I read with some skepticism of Zareh Sinanyan’s change of heart in the matter of the disparaging YouTube comments he had made a few years ago (Zareh Sinanyan admits racist remarks, expresses regret,” Ron Kaye, April 21).
I am glad he finally came clean, but it is hard to forget his cowardly and juvenile behavior during the election — not admitting yet not denying, turning around to his supporters during a City Council meeting and telling them, about Laura Friedman, that “she is lying.”
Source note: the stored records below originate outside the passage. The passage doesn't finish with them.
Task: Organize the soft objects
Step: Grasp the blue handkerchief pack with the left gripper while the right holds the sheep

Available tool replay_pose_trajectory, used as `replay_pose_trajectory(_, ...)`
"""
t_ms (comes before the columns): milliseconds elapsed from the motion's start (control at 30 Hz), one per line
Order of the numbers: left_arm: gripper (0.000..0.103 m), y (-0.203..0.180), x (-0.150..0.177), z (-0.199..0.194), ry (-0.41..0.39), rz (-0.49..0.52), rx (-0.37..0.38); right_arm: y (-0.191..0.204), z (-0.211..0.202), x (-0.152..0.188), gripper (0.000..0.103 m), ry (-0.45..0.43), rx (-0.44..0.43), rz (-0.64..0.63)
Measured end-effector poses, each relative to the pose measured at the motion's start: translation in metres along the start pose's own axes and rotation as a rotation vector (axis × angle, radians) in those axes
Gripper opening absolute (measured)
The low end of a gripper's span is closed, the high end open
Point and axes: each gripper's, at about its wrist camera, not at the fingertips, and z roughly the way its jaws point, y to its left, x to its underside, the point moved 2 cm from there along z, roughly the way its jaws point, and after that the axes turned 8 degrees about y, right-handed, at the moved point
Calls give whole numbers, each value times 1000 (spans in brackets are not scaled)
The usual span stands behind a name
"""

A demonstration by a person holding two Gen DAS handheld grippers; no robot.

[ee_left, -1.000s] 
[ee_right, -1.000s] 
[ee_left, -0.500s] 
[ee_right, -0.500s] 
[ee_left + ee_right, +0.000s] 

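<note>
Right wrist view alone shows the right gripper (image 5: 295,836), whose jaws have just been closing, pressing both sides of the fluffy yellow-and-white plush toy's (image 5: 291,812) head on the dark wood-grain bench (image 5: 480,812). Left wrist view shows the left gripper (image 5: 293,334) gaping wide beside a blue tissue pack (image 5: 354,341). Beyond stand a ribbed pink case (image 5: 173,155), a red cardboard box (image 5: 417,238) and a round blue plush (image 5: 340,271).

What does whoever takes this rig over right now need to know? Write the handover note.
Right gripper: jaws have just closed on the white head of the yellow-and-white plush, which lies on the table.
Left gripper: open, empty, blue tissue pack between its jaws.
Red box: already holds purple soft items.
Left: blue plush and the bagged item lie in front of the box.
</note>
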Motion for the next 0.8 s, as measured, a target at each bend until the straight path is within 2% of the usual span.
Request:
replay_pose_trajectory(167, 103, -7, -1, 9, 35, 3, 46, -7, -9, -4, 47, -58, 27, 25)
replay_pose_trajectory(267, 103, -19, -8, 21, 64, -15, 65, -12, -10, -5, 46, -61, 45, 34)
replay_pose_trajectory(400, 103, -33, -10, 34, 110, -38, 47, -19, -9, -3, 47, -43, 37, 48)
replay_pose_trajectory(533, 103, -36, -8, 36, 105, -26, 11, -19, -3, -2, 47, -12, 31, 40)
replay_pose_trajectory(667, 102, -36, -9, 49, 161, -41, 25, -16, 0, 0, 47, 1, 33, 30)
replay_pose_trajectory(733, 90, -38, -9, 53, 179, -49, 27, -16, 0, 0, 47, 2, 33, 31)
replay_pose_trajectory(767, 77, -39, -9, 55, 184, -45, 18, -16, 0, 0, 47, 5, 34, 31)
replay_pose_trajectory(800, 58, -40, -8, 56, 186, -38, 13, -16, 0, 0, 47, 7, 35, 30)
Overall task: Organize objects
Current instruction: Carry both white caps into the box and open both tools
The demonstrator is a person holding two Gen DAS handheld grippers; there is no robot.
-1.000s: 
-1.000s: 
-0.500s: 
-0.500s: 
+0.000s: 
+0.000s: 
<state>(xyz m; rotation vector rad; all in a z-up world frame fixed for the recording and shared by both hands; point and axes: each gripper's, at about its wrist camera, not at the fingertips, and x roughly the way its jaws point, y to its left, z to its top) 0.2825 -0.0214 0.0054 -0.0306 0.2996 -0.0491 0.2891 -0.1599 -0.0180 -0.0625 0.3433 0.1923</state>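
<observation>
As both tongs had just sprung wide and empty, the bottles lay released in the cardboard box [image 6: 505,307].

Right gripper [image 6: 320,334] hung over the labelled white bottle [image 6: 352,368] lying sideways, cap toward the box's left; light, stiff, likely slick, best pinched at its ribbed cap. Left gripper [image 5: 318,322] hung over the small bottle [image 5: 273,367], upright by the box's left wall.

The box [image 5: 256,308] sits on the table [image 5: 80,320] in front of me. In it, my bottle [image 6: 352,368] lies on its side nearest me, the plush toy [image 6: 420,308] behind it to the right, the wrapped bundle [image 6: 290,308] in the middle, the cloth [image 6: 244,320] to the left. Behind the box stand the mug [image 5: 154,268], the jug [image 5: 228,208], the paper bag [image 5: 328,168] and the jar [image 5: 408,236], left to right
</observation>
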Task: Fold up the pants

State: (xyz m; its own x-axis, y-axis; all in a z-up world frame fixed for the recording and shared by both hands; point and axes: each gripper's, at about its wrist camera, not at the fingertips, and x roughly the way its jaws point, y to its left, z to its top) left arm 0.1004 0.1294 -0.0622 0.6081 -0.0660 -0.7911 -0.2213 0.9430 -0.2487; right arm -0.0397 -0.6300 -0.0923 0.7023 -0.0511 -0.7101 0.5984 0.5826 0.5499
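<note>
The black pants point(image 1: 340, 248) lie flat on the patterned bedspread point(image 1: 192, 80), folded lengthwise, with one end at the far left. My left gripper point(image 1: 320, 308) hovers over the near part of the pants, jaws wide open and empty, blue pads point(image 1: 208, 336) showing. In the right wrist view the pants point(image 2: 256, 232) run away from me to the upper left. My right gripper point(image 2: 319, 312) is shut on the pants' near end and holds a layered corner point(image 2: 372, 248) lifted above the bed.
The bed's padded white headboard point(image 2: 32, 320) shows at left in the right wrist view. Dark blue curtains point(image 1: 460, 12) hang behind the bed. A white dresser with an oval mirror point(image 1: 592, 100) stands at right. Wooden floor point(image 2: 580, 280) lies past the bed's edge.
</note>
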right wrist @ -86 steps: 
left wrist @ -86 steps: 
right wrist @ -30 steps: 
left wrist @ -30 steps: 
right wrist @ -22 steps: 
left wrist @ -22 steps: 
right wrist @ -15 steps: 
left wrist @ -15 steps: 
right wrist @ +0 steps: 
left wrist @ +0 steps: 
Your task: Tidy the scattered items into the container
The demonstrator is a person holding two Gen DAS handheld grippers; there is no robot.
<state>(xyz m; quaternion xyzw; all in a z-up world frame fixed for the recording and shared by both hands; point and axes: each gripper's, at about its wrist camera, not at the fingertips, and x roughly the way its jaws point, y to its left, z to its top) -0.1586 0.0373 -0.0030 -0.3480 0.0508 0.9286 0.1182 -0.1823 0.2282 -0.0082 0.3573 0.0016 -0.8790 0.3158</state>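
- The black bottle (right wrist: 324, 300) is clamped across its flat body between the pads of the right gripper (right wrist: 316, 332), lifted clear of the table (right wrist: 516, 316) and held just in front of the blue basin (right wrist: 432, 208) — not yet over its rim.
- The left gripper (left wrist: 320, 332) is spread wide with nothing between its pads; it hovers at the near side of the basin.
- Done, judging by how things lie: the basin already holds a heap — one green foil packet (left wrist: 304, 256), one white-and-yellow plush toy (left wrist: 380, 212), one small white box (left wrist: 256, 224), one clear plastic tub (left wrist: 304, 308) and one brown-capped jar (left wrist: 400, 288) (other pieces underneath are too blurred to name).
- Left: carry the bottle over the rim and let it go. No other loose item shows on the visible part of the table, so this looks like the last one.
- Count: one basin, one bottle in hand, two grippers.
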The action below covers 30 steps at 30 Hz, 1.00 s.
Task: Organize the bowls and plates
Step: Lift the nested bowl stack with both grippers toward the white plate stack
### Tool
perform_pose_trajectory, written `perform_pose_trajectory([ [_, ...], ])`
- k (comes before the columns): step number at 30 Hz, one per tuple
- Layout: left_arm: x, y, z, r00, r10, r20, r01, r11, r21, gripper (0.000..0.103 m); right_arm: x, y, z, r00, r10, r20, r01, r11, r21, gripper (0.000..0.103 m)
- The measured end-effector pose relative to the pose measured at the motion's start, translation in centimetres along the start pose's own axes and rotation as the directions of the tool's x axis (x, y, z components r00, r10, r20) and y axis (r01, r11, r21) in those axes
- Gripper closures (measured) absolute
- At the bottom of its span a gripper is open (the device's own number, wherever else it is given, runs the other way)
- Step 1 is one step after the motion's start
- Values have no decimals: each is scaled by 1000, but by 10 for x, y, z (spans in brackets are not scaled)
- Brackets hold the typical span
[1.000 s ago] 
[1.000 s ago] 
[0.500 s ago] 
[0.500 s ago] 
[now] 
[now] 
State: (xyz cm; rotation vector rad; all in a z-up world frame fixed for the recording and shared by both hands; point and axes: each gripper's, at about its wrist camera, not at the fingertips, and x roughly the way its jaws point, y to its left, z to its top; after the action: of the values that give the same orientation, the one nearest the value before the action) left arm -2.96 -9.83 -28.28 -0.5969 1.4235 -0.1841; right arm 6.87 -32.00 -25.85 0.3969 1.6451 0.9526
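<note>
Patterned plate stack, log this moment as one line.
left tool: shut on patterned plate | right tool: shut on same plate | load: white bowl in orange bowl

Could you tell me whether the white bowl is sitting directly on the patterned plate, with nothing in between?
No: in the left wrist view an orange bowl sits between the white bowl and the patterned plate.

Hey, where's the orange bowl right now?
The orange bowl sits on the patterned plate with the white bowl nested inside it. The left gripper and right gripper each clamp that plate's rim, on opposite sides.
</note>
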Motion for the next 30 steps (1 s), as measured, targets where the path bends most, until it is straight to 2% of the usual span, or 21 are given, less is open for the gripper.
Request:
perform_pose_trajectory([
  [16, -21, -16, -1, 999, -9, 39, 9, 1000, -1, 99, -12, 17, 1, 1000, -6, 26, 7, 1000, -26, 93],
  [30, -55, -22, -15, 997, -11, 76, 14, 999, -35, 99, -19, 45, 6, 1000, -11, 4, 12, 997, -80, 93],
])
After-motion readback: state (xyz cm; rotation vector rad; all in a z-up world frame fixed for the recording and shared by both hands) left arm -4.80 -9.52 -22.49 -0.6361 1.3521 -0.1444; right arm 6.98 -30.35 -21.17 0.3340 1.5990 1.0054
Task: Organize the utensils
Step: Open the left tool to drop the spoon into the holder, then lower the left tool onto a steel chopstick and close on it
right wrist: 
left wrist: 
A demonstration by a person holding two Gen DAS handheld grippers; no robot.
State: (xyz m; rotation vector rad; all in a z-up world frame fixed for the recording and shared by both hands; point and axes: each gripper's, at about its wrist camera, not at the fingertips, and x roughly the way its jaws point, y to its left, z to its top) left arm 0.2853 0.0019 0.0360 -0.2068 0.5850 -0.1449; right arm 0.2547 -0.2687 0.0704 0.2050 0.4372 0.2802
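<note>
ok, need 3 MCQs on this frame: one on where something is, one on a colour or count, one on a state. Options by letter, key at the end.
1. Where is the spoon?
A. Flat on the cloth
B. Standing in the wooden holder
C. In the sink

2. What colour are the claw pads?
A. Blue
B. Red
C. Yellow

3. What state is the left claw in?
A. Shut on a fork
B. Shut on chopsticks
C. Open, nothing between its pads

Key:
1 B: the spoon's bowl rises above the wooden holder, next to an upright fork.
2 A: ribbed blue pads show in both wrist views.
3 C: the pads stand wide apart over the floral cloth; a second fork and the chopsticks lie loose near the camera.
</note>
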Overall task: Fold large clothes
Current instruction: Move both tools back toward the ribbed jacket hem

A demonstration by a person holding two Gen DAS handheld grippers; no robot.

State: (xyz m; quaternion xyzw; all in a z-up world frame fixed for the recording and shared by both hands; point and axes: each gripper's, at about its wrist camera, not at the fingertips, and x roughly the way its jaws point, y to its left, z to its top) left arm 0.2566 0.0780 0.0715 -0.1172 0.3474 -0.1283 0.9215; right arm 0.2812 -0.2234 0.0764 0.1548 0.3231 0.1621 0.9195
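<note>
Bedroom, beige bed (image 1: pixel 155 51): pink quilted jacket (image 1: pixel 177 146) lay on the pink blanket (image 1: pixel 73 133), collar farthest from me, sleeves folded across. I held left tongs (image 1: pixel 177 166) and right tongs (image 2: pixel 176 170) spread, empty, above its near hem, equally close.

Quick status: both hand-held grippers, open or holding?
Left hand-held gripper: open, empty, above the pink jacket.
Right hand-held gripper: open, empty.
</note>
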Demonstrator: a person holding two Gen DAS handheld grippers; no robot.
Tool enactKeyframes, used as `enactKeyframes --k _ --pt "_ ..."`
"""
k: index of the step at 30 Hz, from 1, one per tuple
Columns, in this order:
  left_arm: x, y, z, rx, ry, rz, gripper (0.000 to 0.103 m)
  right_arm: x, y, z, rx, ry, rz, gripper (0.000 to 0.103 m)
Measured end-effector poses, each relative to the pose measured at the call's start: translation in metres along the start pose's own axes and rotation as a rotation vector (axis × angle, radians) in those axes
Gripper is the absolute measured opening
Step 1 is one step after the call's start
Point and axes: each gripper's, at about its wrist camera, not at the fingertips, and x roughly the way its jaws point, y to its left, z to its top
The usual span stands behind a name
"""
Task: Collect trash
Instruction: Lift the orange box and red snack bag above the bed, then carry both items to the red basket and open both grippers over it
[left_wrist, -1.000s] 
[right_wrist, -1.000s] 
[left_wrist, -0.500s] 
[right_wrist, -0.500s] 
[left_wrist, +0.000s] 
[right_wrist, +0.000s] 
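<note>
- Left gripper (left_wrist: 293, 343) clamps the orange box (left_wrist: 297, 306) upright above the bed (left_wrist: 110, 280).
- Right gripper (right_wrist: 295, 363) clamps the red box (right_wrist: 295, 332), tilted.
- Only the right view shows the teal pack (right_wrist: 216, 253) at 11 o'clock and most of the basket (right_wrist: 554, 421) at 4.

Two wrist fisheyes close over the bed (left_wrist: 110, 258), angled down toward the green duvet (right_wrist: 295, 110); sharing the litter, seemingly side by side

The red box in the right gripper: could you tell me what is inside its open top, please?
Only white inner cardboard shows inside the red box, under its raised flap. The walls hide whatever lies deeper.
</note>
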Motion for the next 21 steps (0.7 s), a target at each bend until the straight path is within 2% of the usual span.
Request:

I also am an Armenian. My grandparents barely escaped with their lives from Ainteb and Adana during the Genocide. My grandfather lost most of his family in 1915 and had to rescue his sister from virtual slavery in 1928. I feel Sinanyan’s pain and anger against those who perpetrated such a horrible crime — especially this week, on the 98th anniversary of the Genocide. But did he have to also make those comments about an entire religion, and about gays and women? I myself am gay as well as Armenian. Does that stop me from being Sinanyan’s compatriot and fellow citizen of Glendale?
I am willing to take him at his word when he says that the words of a Glendale High School freshman convinced him to take responsibility for his past actions and words. Now it is time for Councilmember Sinanyan to follow up with actions. Since he says he is not a homophobe, he must stand up for the rights of gay Armenians who are still being discriminated against in our community. He must help end bullying of gays and Muslims in our Glendale schools. He must help end domestic violence against Armenian women, that secret shame of our community.
I, and my fellow Glendale-ites, are watching Sinanyan. We ask that he does not shame us.